*TASK STATEMENT*
Starting at the top of the records, output every line through the one that contains "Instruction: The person", keeping each exactly as it appears.

*DATA TO USE*
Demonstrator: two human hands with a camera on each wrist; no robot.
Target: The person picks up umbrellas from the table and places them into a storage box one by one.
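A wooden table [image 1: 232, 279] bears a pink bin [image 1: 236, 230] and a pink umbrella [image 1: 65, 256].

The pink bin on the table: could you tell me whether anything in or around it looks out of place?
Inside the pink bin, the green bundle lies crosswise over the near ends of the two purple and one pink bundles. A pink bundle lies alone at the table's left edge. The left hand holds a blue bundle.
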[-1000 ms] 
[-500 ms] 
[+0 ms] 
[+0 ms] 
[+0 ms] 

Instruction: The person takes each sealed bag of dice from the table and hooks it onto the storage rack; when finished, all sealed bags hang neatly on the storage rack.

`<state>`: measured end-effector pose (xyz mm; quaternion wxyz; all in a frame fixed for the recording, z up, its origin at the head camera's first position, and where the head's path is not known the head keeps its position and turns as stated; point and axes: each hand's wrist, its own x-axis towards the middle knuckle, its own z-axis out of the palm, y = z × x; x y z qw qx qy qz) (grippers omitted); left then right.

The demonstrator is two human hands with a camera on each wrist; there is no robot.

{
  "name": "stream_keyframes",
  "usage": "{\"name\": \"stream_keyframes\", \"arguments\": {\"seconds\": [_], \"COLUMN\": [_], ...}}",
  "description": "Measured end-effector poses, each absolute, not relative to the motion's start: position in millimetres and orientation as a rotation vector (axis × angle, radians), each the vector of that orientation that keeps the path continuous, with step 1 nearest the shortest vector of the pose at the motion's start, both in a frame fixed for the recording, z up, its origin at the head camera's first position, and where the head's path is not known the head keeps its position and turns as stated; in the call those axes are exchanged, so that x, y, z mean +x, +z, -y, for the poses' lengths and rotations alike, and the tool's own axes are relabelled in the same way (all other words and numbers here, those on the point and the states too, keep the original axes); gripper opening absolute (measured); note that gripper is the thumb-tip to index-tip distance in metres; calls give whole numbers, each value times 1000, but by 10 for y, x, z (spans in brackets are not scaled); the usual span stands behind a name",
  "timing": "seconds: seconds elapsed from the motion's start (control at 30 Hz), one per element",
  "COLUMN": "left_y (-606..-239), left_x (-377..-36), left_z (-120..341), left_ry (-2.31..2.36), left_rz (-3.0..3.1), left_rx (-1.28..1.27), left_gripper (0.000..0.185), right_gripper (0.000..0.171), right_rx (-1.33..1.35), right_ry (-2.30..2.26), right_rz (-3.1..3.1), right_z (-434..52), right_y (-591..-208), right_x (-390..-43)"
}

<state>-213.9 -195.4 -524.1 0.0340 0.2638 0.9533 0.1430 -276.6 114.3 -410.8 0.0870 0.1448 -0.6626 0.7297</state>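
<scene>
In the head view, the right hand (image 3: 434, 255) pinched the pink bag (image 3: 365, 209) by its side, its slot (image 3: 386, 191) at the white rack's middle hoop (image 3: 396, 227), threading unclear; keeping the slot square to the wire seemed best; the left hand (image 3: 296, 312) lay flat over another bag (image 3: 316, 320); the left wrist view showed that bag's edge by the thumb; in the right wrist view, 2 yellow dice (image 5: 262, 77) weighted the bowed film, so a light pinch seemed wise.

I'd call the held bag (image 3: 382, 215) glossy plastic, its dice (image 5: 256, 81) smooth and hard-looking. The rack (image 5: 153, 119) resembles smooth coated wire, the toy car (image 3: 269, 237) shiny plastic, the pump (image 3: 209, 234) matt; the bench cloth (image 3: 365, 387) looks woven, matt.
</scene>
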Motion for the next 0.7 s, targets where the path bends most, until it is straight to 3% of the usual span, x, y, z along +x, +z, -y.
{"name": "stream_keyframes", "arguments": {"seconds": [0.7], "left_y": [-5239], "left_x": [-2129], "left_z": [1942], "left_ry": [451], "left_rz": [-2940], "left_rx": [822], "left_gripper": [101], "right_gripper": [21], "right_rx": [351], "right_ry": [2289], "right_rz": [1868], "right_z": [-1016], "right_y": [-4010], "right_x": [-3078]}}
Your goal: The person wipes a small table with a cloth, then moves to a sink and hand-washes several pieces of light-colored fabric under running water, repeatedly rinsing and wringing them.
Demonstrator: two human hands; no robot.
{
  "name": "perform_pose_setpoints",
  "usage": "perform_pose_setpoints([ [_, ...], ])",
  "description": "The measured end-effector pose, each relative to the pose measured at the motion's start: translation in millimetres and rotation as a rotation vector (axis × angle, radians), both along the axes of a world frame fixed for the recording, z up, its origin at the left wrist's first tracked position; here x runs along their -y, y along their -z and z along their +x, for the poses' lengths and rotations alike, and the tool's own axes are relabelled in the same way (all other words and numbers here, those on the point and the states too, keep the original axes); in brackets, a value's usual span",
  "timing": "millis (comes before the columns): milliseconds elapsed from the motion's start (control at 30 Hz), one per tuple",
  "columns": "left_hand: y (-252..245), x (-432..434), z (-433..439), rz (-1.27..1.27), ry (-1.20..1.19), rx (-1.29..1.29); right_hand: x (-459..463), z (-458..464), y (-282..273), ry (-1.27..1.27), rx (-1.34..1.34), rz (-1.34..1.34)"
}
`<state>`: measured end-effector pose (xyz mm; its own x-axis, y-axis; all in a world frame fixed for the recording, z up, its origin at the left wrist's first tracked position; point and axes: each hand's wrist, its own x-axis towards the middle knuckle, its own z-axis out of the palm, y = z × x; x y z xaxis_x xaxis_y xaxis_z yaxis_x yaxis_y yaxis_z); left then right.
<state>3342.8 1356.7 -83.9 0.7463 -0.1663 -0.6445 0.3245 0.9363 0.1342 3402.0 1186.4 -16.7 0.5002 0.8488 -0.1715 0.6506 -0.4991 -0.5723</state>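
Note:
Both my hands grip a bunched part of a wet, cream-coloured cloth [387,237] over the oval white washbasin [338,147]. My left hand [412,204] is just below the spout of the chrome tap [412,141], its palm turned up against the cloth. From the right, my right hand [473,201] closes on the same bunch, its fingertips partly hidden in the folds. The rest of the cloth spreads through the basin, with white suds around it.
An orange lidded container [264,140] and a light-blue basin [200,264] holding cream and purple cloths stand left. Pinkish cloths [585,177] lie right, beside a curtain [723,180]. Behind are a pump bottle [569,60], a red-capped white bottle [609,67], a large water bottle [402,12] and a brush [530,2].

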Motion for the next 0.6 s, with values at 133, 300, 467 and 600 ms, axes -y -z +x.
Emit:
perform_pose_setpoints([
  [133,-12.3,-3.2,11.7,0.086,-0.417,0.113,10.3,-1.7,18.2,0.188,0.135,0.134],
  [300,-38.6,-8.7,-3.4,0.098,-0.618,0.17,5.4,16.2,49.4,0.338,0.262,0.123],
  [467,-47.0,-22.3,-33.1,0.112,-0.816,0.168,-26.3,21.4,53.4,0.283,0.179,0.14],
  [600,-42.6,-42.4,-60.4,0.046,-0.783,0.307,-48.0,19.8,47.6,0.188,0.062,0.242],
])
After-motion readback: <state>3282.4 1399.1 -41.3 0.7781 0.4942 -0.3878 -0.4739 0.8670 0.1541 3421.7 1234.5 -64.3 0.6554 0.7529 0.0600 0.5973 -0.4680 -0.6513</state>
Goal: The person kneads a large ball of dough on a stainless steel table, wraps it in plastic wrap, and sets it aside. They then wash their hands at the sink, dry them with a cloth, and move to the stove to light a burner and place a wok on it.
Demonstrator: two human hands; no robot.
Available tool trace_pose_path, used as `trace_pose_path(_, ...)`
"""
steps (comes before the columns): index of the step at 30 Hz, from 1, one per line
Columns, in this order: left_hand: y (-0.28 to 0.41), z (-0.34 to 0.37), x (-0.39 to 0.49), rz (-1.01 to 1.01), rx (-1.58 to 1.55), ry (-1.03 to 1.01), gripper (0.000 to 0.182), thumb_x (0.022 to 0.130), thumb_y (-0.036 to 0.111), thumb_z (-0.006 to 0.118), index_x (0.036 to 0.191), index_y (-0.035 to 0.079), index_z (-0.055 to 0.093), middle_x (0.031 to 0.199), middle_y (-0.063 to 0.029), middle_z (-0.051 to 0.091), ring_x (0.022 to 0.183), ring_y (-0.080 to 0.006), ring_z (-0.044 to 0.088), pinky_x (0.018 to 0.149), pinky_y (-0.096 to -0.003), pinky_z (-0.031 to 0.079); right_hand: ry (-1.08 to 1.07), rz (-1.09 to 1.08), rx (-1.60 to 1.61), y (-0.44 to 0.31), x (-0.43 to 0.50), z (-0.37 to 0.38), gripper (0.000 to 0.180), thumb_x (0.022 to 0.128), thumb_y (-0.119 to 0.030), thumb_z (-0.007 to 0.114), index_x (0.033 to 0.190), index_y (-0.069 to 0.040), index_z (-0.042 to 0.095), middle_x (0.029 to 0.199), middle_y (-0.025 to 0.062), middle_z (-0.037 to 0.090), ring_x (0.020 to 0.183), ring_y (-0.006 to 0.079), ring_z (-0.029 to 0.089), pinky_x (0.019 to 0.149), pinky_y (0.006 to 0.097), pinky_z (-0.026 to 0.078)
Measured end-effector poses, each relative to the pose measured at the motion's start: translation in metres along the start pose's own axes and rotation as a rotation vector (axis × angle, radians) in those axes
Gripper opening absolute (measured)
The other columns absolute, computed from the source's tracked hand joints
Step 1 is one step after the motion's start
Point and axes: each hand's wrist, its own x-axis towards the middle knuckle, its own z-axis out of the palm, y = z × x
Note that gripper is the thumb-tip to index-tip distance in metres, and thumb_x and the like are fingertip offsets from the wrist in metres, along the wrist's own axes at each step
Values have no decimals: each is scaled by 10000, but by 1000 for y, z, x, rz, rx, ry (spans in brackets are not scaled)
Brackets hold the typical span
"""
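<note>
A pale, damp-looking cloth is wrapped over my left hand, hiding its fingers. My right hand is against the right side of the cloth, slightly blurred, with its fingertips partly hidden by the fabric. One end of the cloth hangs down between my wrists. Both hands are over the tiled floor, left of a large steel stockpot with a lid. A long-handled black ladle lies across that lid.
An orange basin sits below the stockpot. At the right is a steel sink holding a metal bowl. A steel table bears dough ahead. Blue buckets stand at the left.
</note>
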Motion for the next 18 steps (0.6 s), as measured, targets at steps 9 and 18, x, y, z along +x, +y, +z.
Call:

*TASK ANSWER*
Demonstrator: two human hands with a camera on each wrist; no robot.
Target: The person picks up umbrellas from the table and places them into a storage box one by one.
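A wooden table [image 1: 232, 279] bears a pink bin [image 1: 236, 230] and a pink umbrella [image 1: 65, 256].

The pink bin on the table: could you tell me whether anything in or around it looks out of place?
Inside the pink bin, the green bundle lies crosswise over the near ends of the two purple and one pink bundles. A pink bundle lies alone at the table's left edge. The left hand holds a blue bundle.
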[-1000 ms] 
[-500 ms] 
[+0 ms] 
[+0 ms] 
[+0 ms] 

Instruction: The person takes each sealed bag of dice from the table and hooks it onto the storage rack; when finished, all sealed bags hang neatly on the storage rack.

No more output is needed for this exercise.